L’or, la sécurité et l’AES, les nouveaux équilibres

Le rapprochement entre le Ghana et le Mali ne se limite pas à de la courtoisie diplomatique. L’or, pivot stratégique pour les deux économies, s’est imposé comme un levier clé dans les discussions. Accra et Bamako sont aujourd’hui deux acteurs majeurs de la filière aurifère ouest-africaine, et les enjeux liés à l’exploitation minière, aux circuits de commercialisation et à la lutte contre la contrebande constituent un point d’intersection fondamental.

Mais au-delà des ressources naturelles, le spectre de la sécurité pèse sur les négociations. Avec une situation sahélienne toujours volatile, le Ghana ne peut se permettre d’ignorer les réalités de ses voisins enclavés. Accra s’est ainsi montré ouvert à une coopération renforcée avec le Mali et l’Alliance des États du Sahel (AES), nouvelle entité née du divorce entre Bamako, Ouagadougou, Niamey et la CEDEAO.

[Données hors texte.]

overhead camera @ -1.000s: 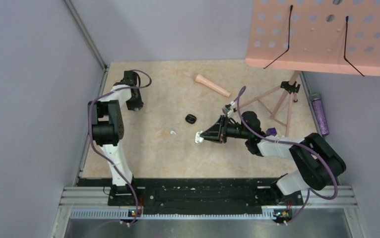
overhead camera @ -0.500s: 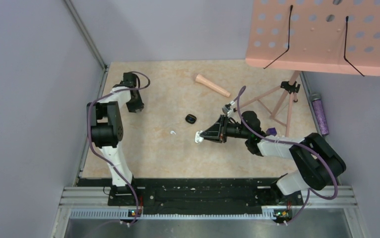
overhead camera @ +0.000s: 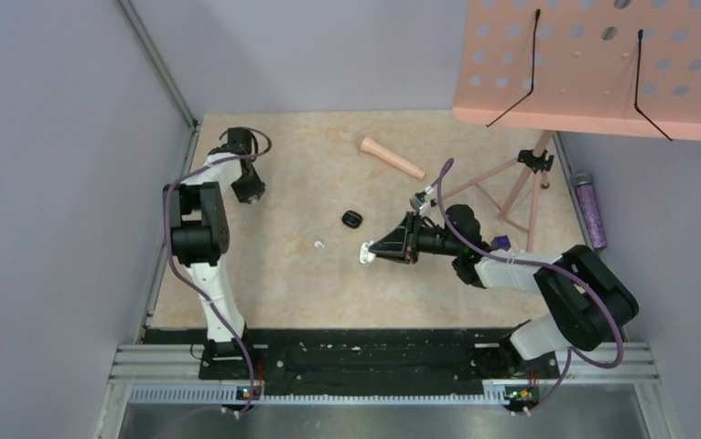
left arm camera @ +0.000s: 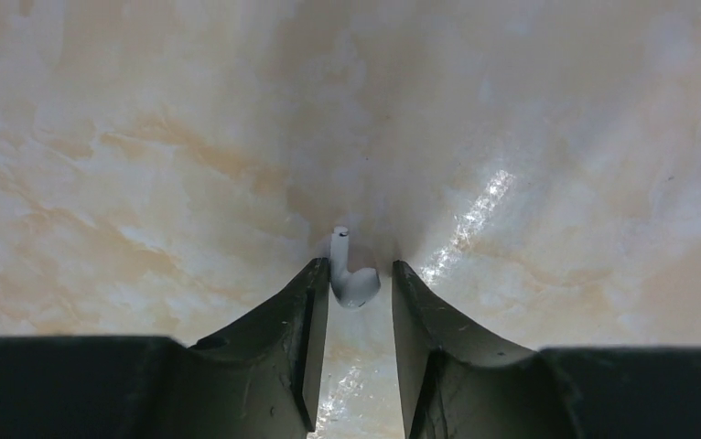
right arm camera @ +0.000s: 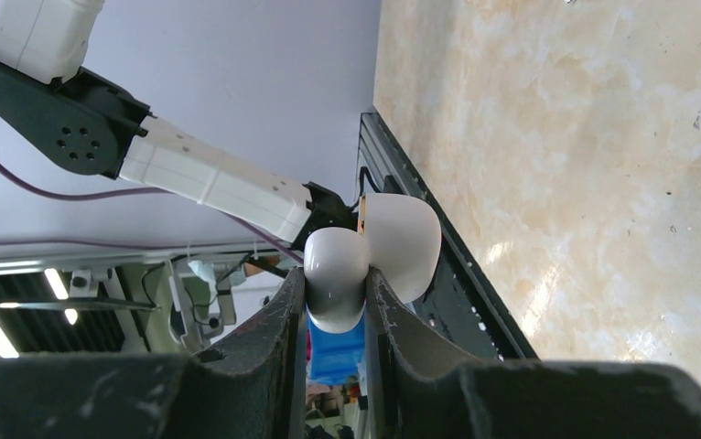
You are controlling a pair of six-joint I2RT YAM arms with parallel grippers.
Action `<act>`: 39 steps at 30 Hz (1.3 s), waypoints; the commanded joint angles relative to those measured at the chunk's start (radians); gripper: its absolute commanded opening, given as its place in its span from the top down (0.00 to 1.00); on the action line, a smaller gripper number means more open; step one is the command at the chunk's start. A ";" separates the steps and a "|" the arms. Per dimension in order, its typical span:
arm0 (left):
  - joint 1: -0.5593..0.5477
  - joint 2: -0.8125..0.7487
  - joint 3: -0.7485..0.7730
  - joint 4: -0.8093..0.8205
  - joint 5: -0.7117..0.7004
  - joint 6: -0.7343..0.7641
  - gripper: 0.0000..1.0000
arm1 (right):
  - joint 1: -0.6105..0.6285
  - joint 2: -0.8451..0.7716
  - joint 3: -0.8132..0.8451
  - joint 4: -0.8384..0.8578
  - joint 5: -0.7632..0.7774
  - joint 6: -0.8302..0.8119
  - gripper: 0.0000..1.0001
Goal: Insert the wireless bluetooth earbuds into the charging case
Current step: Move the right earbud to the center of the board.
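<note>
Left gripper (left arm camera: 358, 267) points down at the marbled table (overhead camera: 283, 283) near its far left corner. Jaws narrow, with the first earbud (left arm camera: 354, 285) between the tips: head low in the gap, stem rising along the left finger (left arm camera: 306, 311). The bud touches that finger. Contact with the other finger is not resolvable, so cannot tell whether it is clamped or merely bracketed. From the top view this bud is hidden under the gripper. Second earbud (overhead camera: 318, 244) lies loose on the table near the middle, apart from both arms, too small to read its orientation. Right gripper (right arm camera: 336, 277) is closed on the charging case (overhead camera: 365, 254), held above the table just right of the second earbud. In the wrist view the white body sits pinched between the fingers with the lid (right arm camera: 408, 240) swung open. The interior faces away, so the sockets are not visible. A small black object (overhead camera: 352, 219) sits beyond the case; its identity is unclear. A pink music stand (overhead camera: 594, 64) is cut off at the top edge.
</note>
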 commanded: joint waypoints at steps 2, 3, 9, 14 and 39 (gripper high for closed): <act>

Pour Mahama, ce rapprochement ne signifie pas un renoncement à la CEDEAO, bien au contraire. Accra veut jouer les médiateurs entre les deux blocs et prône une solution négociée plutôt qu’un affrontement frontal. « Il vaut mieux être un groupe de 15 qu’un groupe de trois », a-t-il récemment déclaré en Côte d’Ivoire, dans une allusion à peine voilée au départ du Mali, du Burkina et du Niger de l’organisation régionale.

Mais Bamako, lui, ne voit pas les choses sous le même angle. Pour le gouvernement malien, le retrait de la CEDEAO est irréversible et toute coopération se fera sous ses propres conditions. Mahama est donc venu en terrain délicat, cherchant à trouver un équilibre entre rapprochement et prudence diplomatique.

Une recomposition régionale en marche

L’image de Mahama et Goïta côte à côte au palais de Koulouba sera lourde de symboles. Si elle marquera le retour d’un dialogue politique dense entre Bamako et Accra, elle sera aussi le reflet des recompositions géopolitiques profondes en cours en Afrique de l’Ouest.

D’un côté, les pays côtiers, alignés sur une CEDEAO cherchant à maintenir son emprise sur l’espace sous-régional. De l’autre, les États sahéliens, en rupture avec cette organisation et engagés dans une quête d’autonomie stratégique et économique.

Mahama a voulu tendre la main sans froisser. Goïta, lui, a réaffirmé les nouvelles lignes rouges maliennes. Entre pragmatisme et réajustements diplomatiques, une chose est certaine: Accra et Bamako se parlent à nouveau, et dans la tempête sahélienne, ce simple fait suffit déjà à redéfinir les équilibres.